If the custom alphabet has more than 26 chars, or maybe just do this anyway, substitute two numeric digits for each char instead, sort of what Simon was alluding to.

So the mapping would be:

" ABGDEZH..."

is mapped to "01,02,03,04, etc. (where the third char, "G" becomes "03")

So now a word like "ADHB" becomes "01040702"

And another brute force sort can be done as follows, using the undocumented "&" form to create multiple sorts (see my dictionary note under "sort")

Sort yourData numeric by char 1 to 2 of each & char 3 to 4 of each & char 5 to 6 of each & char 7 to 8 of each & char 9 to 10 of each.

I have not tested this, but it should work.

Craig Newman

dunbarx
VIP Livecode Opensource Backer
VIP Livecode Opensource Backer
Posts: 10331
Joined: Wed May 06, 2009 2:28 pm

Re: Different alphabetical orders

Post by dunbarx » Wed Apr 24, 2013 7:35 pm

Hi.

What do you mean by
not a matter of using a simple iteration with "replace A with B in wordsToBeTransliterated" since at some point the replaced chars interferes with the chars still to be replaces
The "replace" command works through the text as a whole, and all the chars are replaced at once.

Are you asking for help in writing the code?

Craig Newman

dunbarx
VIP Livecode Opensource Backer
VIP Livecode Opensource Backer
Posts: 10331
Joined: Wed May 06, 2009 2:28 pm

Re: Different alphabetical orders

Post by dunbarx » Thu Apr 25, 2013 12:04 am

Daniel.

Played around a bit. There are things that still need to be done with the following script, but it should be a good head start.

I assume your original "latin" alphabet: "ABGDEZHQIKLMNX"
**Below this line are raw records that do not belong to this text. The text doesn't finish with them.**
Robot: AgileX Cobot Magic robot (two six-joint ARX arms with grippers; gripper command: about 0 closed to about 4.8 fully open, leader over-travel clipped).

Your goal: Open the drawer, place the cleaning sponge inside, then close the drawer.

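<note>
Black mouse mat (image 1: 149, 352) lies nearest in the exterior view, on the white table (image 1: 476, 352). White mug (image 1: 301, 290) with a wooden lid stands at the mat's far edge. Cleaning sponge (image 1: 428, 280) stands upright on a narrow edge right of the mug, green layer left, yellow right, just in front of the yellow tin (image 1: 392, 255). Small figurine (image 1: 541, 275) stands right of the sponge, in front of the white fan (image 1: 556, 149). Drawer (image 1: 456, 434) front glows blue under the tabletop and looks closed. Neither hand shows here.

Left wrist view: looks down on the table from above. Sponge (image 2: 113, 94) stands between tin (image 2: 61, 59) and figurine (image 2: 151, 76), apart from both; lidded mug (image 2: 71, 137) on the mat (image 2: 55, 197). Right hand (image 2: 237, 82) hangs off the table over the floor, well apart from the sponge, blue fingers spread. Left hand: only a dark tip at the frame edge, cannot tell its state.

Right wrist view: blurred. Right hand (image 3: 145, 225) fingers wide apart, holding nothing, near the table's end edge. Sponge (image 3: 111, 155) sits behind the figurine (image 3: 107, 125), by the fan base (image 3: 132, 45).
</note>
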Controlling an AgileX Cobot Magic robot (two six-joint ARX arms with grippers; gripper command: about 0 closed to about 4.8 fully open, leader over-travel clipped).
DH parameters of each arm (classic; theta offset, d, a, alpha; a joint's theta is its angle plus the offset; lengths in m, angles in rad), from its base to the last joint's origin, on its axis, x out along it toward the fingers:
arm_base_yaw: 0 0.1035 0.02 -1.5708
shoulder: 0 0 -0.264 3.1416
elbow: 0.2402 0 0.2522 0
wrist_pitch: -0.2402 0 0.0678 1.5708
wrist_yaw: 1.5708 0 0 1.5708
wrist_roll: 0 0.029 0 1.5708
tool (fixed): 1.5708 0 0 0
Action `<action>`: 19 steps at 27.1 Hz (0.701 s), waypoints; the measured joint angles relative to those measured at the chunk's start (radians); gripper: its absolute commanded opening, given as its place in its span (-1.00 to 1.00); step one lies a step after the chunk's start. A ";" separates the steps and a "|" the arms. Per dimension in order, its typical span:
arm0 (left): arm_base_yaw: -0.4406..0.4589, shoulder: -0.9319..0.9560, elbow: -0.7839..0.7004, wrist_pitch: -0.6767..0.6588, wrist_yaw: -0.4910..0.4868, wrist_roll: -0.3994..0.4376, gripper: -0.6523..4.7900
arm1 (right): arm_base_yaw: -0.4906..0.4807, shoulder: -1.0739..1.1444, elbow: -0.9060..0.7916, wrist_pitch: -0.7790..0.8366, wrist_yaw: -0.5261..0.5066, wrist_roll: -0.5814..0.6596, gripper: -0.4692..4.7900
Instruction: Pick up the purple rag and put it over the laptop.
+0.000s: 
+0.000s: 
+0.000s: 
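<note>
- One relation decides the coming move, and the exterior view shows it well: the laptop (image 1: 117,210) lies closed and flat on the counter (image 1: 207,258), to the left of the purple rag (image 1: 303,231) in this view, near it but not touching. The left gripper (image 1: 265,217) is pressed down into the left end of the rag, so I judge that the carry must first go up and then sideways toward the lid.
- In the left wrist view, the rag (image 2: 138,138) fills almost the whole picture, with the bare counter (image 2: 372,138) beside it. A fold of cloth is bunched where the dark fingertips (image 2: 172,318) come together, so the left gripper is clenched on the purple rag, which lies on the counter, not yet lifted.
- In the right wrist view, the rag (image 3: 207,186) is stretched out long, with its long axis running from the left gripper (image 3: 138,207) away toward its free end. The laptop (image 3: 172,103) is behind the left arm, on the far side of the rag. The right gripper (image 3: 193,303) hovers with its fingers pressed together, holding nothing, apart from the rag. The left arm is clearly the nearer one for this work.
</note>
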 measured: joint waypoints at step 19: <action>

You need two fields to play with. The first holds a return delimited list of eight (or fewer) letter "latin" words. The second is for the results. Make a button with:

Code: Select all

on mouseUp
   put "ABGDEZHQIKLMNX" into latinString
   put fld 1 into test
   
   repeat with y = 11 to 24 --just not to have to deal with "03" for example
      put y into latin[char (y - 10) of latinString]
   end repeat
   
   put test into newString
   repeat for each char tChar in test
      if tChar = return then next repeat
      replace tChar with latin[tChar] in newString
   end repeat
   
      Sort newString numeric by char 1 to 2 of each & char 3 to 4 of each & char 5 to 6 of each & char 7 to 8 of each
      put newString into fld 2
end mouseUp
Let me know where you take this.

Craig Newman

danielrr
Posts: 142
Joined: Mon Mar 04, 2013 4:03 pm

Re: Different alphabetical orders

Post by danielrr » Thu Apr 25, 2013 10:38 am

Thanks Craig,

I took the concept and developed a little bit (not necessarily in the right direction). Here's what I did:

sortByAnyOrder is a function that should return the text received as second parameter returned by the alphabetical order received as first parameter. I implemented for Greek Betacode (the most standard way to transliterate polytonic Greek, since you asked). There's a lot of ugly things in the function, but hey, I'm a newbie at LC.
The main problem (probably not really the main one, but still a problem) is that using this approach the low case words appear all of them after all the uppercase words with the same initial (that is "Laura, lamb, luck", not "lamb, Laura, Luck" as they should). This is a problem only with alphabets with the upper and lowercase difference (alphabets derived from Greek alphabet, including the Latin alphabet) but a problem anyway.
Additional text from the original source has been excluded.